I live in a "not-so-tiny" home. 300 sq. ft. instead of 100. The hard part is finding a place to put it. You either have to buy some land or be able to make a deal with a friend or family member to put it on their property. But even if you own your own land it doesn't mean you will automatically be permitted to live in a tiny house. Most municipalities have zoning restrictions that prevent long-term habitation in a "temporary" dwelling. Building permits usually require certain minimums to allow an actual residence to be built. These include minimum square footage far in excess of a tiny or even not-so-tiny home. They'll require water and sewer or septic. Oftentimes, using a tiny home (built on a trailer bed to get around the "habitation" codes), or even in an RV or camper to live will require a degree of stealth and the hope that the town code enforcer won't "take an interest" or a nosy neighbor doesn't rat you out. It's often easier to pull this off the more rural the area is, but the closer you get to suburban areas the more restrictive and thus risky this approach is.


----------



## WokeUP (Dec 19, 2018)

observer said:


> Google stealth car camping.
> 
> A lot of what they use applies to
> 
> ...


youtube has a "ton of stuff"


----------



## livery_dude (Jan 31, 2020)

Everything will affect your work day with driving. You're literally living in the place where you work without any real reprieve. When your shift is over you'll be home and you'll always be home in this case. Renting a room is probably the most cost effective thing to do in preserving your sanity. You'll find that you spend more time running from place to place to go to the bathroom, to showering, to getting something to eat, checking your mail....etc. when all of these things could've been done in one place. I think it's much easier to assess what you're making and find out what cost cutting measures you can take and go from there. But you'll end up wasting more time and being more frustrated living in your van than if you took the time to find a roommate or some other suitable arrangement.


----------



## Coyotex (Feb 10, 2019)

Ya'll just leave the young man alone to make his own decisions. Who are you (we) to be telling him he will not like it? We don't know his tastes. He asked for advice, not critiques. Maybe he'll love living his car, maybe he won't. So what? Some of you like living in a big city, some do not. So what? 

Some of the people on this thread have given life advice, which is great. Some on this thread have given criticism, why? Why do you feel so compelled to give criticism to someone who asked for advice? The only way he'll figure out if he likes it or not is if he actually does it! 

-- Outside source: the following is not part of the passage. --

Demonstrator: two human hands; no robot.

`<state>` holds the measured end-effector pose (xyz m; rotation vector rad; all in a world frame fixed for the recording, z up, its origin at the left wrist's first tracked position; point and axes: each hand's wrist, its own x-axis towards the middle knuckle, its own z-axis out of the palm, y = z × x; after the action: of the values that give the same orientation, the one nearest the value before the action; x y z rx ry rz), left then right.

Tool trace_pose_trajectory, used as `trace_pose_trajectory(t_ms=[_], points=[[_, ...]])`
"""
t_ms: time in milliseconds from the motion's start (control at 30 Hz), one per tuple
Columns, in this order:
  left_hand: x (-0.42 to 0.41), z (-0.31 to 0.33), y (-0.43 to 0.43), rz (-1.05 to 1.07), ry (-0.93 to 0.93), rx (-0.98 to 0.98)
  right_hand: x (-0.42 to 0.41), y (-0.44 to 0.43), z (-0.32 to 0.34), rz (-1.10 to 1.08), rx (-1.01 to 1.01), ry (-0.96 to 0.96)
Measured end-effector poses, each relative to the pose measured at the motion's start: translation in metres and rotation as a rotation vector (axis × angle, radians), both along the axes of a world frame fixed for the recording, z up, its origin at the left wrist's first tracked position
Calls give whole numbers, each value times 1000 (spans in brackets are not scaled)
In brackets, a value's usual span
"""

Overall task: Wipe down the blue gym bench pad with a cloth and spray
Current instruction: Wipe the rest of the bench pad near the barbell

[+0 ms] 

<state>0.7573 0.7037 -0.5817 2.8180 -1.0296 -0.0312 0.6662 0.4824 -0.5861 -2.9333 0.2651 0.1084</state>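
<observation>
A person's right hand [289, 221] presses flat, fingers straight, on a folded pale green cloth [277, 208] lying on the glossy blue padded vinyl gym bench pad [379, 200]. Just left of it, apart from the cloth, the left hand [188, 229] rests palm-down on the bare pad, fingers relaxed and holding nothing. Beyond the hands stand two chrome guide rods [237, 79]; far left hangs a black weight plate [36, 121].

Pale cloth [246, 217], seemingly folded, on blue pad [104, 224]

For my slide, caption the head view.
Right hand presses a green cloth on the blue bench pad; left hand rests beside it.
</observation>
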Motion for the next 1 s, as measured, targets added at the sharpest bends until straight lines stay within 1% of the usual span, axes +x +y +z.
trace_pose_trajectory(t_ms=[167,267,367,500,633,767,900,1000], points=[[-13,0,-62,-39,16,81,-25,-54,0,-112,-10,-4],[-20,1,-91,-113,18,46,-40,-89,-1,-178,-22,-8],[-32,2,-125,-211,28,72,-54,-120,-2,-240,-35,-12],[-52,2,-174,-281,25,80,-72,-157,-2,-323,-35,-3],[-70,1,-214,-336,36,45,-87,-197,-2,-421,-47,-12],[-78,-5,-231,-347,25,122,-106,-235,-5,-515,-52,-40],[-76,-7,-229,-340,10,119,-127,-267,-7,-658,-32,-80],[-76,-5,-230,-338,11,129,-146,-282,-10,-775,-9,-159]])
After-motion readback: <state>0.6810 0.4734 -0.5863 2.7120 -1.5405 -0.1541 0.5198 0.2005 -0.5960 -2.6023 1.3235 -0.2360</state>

I say go for it! Follow your gut! If it works, great! If not, at least you know you tried it, right? Take the advice given, forget the criticism. You'll find your way. One day, you'll be able to pass along what you've learned to others. Go for it, be safe, and HAVE FUN!


----------



## livery_dude (Jan 31, 2020)

Coyotex said:


> Ya'll just leave the young man alone to make his own decisions. Who are you (we) to be telling him he will not like it? We don't know his tastes. He asked for advice, not critiques. Maybe he'll love living his car, maybe he won't. So what? Some of you like living in a big city, some do not. So what?
> 
> Some of the people on this thread have given life advice, which is great. Some on this thread have given criticism, why? Why do you feel so compelled to give criticism to someone who asked for advice? The only way he'll figure out if he likes it or not is if he actually does it!
> 
> I say go for it! Follow your gut! If it works, great! If not, at least you know you tried it, right? Take the advice given, forget the criticism. You'll find your way. One day, you'll be able to pass along what you've learned to others. Go for it, be safe, and HAVE FUN!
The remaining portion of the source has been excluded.